| Task |
Could you set down exactly the lines in the records below between the line holding "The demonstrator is" and the line holding "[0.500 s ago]", inclusive?

(Records from a data source)
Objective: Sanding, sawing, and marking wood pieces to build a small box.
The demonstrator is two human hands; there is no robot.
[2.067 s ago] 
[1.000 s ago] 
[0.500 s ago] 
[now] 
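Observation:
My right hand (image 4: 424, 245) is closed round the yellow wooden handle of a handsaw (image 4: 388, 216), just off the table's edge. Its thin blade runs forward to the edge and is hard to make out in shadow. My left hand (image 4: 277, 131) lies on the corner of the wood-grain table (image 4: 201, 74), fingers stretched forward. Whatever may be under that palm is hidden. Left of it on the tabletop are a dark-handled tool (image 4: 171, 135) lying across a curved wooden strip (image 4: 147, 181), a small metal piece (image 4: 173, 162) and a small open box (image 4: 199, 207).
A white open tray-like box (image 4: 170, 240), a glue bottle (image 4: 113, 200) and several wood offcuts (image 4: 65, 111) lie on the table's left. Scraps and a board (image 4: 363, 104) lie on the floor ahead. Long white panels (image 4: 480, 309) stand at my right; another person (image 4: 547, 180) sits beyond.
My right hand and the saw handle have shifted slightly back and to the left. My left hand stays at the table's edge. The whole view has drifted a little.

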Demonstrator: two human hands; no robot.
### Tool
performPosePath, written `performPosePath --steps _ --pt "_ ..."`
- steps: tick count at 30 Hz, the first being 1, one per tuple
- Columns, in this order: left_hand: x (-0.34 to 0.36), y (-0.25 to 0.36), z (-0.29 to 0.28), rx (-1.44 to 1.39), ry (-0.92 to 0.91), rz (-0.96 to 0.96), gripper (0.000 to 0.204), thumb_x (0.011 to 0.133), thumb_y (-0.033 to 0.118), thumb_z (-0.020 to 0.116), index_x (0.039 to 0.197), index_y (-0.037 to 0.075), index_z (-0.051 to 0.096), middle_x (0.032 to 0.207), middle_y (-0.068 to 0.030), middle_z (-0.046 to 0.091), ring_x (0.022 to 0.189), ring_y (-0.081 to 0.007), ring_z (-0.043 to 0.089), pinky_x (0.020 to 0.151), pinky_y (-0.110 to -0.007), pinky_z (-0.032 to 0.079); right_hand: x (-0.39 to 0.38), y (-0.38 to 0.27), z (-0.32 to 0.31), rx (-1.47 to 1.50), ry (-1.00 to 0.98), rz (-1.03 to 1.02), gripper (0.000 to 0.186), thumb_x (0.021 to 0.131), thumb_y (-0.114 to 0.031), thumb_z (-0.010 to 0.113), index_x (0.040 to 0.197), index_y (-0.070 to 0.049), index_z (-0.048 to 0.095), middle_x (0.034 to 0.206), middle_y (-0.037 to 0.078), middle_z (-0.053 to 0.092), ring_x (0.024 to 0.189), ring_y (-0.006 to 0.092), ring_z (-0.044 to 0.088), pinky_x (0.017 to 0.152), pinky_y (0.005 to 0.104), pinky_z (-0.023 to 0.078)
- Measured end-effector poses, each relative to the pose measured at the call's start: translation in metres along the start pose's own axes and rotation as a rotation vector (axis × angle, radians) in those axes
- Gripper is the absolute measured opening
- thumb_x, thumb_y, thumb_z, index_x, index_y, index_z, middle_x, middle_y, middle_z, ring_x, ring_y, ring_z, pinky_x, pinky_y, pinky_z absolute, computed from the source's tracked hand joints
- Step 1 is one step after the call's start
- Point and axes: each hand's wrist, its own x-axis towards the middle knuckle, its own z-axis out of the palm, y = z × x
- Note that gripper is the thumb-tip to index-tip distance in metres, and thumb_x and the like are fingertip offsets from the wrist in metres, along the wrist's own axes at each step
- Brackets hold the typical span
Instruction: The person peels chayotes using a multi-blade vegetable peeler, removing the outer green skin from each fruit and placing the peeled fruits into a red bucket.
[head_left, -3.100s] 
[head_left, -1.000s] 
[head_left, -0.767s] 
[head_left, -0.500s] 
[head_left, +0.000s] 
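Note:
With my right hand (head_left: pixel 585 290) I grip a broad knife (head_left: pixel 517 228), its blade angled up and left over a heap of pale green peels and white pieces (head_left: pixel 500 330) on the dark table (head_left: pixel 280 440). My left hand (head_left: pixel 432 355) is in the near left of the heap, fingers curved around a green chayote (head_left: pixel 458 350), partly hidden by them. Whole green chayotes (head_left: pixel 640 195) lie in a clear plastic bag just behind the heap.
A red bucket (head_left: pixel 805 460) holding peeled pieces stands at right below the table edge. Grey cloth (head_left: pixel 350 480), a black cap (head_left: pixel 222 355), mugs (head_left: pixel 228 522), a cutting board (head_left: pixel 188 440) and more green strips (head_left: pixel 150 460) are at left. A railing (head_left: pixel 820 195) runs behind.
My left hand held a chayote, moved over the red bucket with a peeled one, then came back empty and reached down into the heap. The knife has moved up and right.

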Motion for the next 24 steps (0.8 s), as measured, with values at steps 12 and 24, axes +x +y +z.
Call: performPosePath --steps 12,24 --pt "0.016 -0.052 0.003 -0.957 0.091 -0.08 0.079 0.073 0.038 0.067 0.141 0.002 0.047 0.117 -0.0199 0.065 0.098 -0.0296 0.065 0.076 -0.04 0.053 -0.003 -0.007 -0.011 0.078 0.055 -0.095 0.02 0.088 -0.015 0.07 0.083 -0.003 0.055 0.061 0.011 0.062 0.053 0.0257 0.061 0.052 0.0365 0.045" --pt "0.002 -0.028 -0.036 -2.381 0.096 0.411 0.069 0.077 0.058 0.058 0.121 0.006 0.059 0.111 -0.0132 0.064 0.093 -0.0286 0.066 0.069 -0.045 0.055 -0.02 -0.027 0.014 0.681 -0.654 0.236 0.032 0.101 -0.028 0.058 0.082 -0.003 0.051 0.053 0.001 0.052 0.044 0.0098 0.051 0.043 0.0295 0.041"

| Result below |
The demonstrator is two human hands; there is no robot.
[2.067 s ago] 
[1.000 s ago] 
[0.500 s ago] 

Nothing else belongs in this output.